▶ What is being asked:
Beginning at the line containing "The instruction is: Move", give again every line through the end of the data, unchanged and with both ends included. Drop any pictures.

[Recorded data]
......

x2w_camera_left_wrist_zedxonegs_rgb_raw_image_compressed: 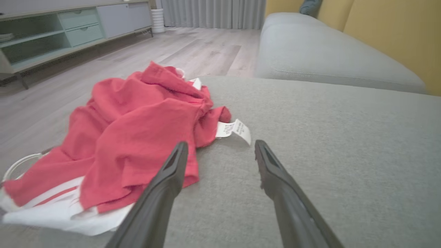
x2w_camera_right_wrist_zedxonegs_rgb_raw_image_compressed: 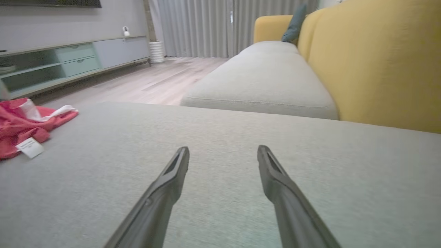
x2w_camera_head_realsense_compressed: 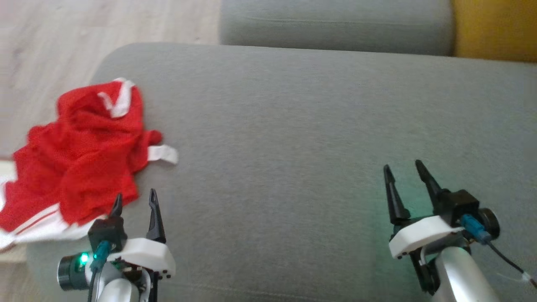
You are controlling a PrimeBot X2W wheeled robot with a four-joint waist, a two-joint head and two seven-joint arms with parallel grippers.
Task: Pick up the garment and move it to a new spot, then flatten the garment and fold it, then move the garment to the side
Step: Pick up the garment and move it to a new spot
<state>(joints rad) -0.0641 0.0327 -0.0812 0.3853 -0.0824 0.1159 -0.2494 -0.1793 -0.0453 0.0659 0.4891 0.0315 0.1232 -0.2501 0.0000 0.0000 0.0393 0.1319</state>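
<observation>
The garment [x2w_camera_head_realsense_compressed: 84,159] is red mesh cloth with white trim, crumpled in a heap at the left edge of the grey cushion [x2w_camera_head_realsense_compressed: 293,147], partly hanging over that edge. A white care label [x2w_camera_left_wrist_zedxonegs_rgb_raw_image_compressed: 234,130] sticks out on its right side. My left gripper [x2w_camera_head_realsense_compressed: 135,200] is open just below the heap's near edge, its left finger at the cloth's hem, nothing between the fingers. In the left wrist view the garment [x2w_camera_left_wrist_zedxonegs_rgb_raw_image_compressed: 131,137] lies ahead and left of the left gripper [x2w_camera_left_wrist_zedxonegs_rgb_raw_image_compressed: 220,148]. My right gripper [x2w_camera_head_realsense_compressed: 402,167] is open over bare cushion at the right, far from the garment [x2w_camera_right_wrist_zedxonegs_rgb_raw_image_compressed: 20,120].
A second grey seat cushion [x2w_camera_head_realsense_compressed: 335,25] lies beyond the near one, with a yellow backrest [x2w_camera_right_wrist_zedxonegs_rgb_raw_image_compressed: 372,65] along the right. Wooden floor [x2w_camera_left_wrist_zedxonegs_rgb_raw_image_compressed: 193,51] lies to the left, with a low cabinet [x2w_camera_left_wrist_zedxonegs_rgb_raw_image_compressed: 51,31] and curtains [x2w_camera_right_wrist_zedxonegs_rgb_raw_image_compressed: 206,27] farther off.
</observation>
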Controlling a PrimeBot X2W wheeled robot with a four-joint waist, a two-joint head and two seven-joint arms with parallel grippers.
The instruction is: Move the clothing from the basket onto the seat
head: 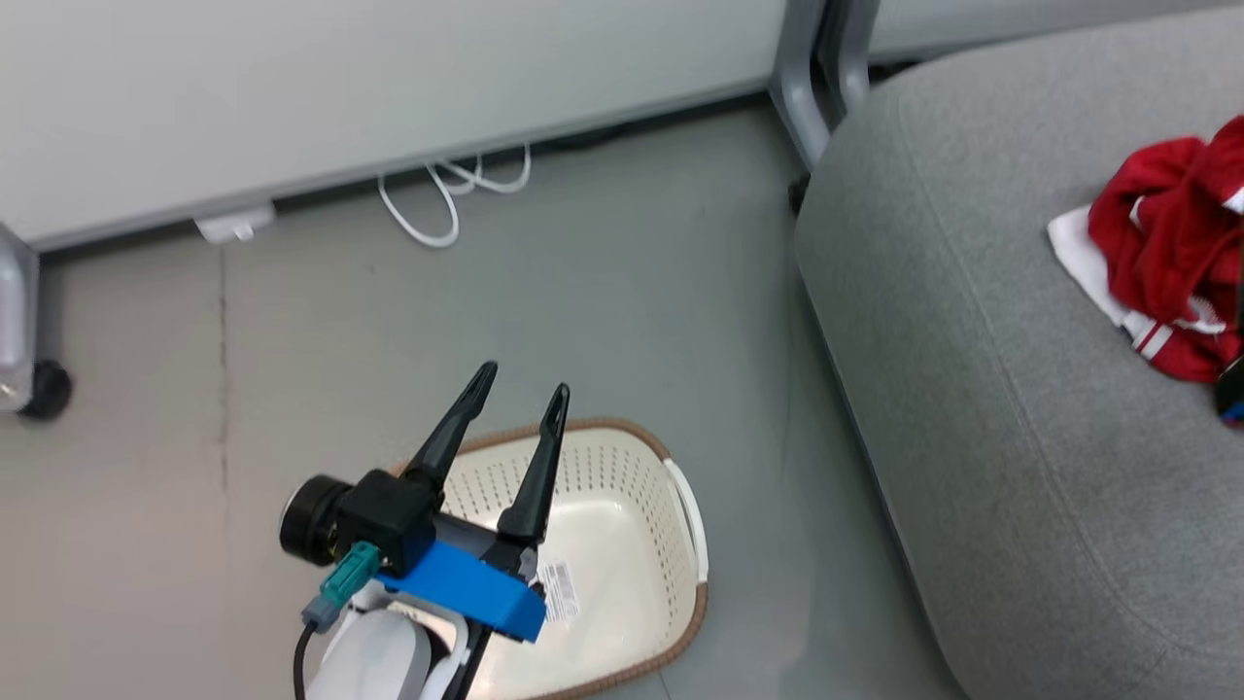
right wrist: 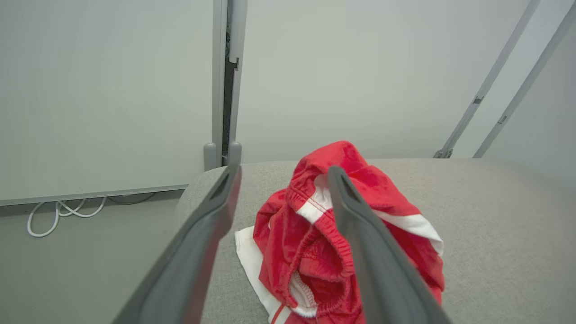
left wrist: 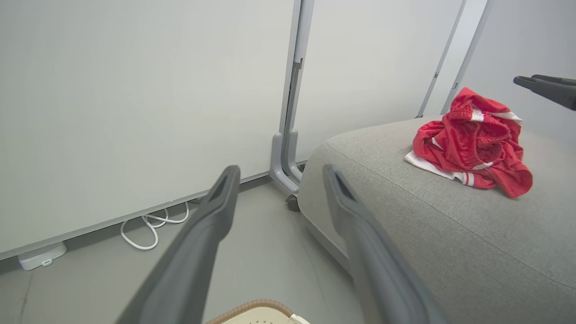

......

▶ Task result:
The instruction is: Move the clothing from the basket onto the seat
head: 
right wrist: 
left wrist: 

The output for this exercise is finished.